== Work to be completed ==
Write out every line exactly, from the first line of the records below through the line that contains "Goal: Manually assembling".

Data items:

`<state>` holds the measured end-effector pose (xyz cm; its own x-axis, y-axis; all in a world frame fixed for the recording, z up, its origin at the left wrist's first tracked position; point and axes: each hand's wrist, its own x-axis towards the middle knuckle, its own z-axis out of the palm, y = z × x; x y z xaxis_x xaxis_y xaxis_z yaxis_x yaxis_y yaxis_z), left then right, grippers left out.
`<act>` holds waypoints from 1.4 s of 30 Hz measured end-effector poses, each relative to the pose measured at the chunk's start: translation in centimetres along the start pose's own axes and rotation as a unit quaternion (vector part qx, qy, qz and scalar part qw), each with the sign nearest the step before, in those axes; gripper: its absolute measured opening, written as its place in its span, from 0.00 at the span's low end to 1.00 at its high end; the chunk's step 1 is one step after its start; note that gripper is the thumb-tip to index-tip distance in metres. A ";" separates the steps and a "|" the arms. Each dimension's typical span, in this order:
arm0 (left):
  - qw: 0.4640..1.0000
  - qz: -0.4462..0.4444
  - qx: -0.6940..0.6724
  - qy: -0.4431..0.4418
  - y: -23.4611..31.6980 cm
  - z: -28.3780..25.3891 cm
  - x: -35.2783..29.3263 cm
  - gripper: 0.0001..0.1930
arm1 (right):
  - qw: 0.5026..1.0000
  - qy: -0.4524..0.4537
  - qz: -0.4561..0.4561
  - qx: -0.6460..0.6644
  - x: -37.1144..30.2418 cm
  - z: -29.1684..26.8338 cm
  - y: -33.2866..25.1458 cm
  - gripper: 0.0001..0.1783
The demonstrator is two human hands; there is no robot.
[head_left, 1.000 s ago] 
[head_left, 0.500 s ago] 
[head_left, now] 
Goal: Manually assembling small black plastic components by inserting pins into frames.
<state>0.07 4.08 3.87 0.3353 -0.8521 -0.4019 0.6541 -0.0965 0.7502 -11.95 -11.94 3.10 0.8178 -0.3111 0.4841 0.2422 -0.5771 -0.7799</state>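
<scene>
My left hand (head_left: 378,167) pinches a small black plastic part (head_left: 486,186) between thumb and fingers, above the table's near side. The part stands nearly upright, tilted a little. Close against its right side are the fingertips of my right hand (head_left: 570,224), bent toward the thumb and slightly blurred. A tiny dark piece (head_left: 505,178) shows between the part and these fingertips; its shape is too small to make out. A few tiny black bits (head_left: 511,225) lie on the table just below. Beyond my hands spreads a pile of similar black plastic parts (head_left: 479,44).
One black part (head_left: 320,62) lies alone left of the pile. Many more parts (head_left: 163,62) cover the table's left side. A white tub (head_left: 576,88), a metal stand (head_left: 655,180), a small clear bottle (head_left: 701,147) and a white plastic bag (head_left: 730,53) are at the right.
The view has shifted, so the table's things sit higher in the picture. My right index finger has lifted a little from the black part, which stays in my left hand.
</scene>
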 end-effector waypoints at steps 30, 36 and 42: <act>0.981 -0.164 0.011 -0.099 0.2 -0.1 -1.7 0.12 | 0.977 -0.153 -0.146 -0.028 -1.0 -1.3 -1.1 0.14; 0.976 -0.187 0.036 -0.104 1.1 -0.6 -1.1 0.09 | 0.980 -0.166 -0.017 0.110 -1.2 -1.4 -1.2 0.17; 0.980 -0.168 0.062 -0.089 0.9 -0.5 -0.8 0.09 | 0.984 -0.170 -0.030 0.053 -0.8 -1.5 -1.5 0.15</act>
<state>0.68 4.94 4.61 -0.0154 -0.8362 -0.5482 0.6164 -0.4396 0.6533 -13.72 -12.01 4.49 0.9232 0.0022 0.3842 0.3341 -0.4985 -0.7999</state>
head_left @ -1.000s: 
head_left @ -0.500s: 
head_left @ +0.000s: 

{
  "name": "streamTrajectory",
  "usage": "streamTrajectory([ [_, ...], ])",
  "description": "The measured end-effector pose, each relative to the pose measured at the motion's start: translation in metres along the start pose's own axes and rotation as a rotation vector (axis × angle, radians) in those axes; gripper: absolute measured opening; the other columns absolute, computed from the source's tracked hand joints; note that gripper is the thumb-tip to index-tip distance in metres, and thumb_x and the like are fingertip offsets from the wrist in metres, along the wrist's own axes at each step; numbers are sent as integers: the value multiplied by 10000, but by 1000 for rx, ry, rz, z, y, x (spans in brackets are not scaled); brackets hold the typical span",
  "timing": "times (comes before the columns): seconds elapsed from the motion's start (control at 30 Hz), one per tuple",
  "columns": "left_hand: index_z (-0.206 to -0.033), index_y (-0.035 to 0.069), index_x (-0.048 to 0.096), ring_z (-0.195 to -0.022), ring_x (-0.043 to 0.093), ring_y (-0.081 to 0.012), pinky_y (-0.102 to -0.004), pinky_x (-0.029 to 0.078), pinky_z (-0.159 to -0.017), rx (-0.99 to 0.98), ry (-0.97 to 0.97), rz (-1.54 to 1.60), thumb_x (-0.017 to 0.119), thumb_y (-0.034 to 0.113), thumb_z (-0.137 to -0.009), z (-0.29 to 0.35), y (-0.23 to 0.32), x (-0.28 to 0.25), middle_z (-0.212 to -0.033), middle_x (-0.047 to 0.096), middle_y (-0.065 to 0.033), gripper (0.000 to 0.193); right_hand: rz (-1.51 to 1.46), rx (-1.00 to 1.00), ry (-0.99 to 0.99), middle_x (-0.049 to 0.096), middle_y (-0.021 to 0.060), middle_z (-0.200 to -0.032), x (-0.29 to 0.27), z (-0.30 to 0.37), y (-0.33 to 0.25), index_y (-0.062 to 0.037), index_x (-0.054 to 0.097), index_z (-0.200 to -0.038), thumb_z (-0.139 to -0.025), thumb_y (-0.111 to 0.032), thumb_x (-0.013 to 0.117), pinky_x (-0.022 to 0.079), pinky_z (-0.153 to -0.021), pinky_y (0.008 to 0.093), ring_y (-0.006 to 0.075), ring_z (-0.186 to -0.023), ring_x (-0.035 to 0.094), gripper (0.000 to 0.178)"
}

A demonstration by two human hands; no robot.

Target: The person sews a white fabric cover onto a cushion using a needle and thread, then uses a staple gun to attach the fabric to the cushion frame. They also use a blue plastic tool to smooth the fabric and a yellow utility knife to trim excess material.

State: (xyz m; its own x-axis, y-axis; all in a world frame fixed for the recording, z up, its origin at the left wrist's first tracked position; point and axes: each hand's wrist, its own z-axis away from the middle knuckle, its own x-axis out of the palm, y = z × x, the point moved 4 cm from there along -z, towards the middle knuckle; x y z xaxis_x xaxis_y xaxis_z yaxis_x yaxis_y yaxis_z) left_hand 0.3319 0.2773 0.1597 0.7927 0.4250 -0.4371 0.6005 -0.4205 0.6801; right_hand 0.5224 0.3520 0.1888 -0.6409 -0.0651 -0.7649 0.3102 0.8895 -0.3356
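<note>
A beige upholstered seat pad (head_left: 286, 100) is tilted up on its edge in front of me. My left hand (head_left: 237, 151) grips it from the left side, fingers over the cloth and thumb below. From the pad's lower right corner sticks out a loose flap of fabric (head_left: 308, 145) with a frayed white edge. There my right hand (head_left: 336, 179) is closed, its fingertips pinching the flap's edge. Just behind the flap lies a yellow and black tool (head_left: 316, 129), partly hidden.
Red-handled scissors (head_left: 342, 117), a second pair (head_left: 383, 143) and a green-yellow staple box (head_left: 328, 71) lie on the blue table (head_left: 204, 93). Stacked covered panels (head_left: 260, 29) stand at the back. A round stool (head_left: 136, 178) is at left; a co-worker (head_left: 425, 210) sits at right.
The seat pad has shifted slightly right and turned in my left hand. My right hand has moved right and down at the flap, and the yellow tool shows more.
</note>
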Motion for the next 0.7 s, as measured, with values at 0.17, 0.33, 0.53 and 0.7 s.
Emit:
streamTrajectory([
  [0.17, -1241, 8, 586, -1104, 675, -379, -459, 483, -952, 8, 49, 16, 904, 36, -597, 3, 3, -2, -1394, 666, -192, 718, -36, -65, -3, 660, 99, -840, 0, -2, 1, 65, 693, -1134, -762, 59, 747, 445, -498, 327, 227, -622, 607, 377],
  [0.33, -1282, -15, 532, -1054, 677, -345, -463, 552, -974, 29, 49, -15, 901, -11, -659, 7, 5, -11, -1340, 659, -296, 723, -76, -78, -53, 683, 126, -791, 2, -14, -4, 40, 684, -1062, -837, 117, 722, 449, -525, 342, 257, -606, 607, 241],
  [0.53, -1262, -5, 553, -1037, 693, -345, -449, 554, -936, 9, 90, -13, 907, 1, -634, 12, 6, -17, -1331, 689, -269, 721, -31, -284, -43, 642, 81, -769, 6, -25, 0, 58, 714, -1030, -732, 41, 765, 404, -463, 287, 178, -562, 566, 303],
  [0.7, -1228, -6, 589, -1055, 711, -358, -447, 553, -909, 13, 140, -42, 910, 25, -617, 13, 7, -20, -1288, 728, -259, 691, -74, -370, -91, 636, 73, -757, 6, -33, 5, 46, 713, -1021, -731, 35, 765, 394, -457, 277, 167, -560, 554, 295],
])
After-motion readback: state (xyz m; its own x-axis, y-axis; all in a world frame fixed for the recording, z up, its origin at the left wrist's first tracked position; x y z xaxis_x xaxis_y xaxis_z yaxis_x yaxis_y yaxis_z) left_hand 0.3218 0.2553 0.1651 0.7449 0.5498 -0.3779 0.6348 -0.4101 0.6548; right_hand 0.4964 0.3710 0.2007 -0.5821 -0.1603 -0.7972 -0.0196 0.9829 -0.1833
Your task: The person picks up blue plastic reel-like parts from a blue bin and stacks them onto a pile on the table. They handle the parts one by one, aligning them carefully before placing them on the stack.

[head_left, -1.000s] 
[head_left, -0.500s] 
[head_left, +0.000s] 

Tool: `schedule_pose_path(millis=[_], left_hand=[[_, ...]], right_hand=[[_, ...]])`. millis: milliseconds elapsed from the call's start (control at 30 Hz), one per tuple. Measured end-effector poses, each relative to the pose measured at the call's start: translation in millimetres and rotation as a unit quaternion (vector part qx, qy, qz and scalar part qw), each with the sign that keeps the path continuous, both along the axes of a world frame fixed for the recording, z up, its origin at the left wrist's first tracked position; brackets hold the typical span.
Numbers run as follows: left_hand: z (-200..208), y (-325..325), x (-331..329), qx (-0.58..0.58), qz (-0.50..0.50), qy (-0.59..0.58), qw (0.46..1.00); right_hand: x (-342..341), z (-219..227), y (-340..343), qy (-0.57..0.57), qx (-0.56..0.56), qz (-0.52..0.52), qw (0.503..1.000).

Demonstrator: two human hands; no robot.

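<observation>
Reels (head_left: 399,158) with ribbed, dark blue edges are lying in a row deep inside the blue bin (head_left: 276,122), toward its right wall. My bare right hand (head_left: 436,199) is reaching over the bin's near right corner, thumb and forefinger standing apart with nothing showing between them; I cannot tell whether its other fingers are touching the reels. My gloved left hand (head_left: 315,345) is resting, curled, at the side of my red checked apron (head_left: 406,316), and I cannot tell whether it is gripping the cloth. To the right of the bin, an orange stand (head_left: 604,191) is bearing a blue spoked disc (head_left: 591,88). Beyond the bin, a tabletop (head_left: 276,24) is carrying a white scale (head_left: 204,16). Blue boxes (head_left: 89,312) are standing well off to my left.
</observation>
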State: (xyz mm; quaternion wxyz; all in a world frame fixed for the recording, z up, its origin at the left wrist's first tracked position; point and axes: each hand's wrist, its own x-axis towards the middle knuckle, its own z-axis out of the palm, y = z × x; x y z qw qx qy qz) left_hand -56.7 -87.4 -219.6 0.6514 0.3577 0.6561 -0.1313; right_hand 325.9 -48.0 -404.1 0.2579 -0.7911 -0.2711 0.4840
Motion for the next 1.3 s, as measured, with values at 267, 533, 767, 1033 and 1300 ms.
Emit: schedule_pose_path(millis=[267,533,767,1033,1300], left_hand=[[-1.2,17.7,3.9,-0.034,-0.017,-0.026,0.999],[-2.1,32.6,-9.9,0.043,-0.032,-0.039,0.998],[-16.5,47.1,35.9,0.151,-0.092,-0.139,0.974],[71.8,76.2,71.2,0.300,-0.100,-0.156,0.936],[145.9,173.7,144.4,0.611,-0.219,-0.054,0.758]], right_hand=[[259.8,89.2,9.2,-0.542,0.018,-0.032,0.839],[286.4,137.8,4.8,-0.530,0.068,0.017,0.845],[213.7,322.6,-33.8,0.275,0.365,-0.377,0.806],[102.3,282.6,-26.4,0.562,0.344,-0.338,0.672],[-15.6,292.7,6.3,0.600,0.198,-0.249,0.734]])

== Your response ==
`<state>` holds the measured end-effector pose (xyz cm; its own x-axis, y-axis; all in a world frame fixed for the recording, z up, its origin at the left wrist's first tracked position; point and axes: each hand's wrist, its own x-axis towards the middle knuckle, its own z-axis out of the palm, y = z × x; x y z xaxis_x xaxis_y xaxis_z yaxis_x yaxis_y yaxis_z), left then right, grippers left out.
`<act>` holds waypoints from 1.4 s of 30 Hz measured end-effector poses, each relative to the pose measured at the chunk's start: translation in centimetres along the start pose's own axes and rotation as a unit quaternion (vector part qx, qy, qz and scalar part qw), each with the sign nearest the step before, in those axes; gripper: its absolute measured opening, written as its place in its span, from 0.00 at the span's low end to 1.00 at its high end; the chunk's step 1 is one step after its start; note that gripper is the thumb-tip to index-tip distance in metres. A ";" separates the steps and a "|" the arms. Each dimension's typical span, in this order:
arm0 (left):
  - qw: 0.4640..1.0000
  - qz: -0.4462..0.4444
  - qx: -0.6940..0.6724
  - qy: -0.4431..0.4418
  - y: -23.4611..31.6980 cm
  - z: -28.3780..25.3891 cm
  - x: -35.2783..29.3263 cm
  - gripper: 0.0001..0.1930
arm1 (right):
  - qw: 0.5026..1.0000
  - qy: -0.4524..0.4537
  - qz: -0.4561..0.4561
  - qx: -0.6460..0.6644
  - x: -37.1144..30.2418 cm
  - z: -29.1684..26.8338 cm
  - y: -33.2866..25.1458 cm
  - gripper: 0.0001..0.1783
The demonstrator is two human hands; there is no robot.
[head_left, 1.000 s ago] 
[head_left, 0.500 s ago] 
[head_left, now] 
Goal: Manually assembling small black plastic components by inserting pins into frames.

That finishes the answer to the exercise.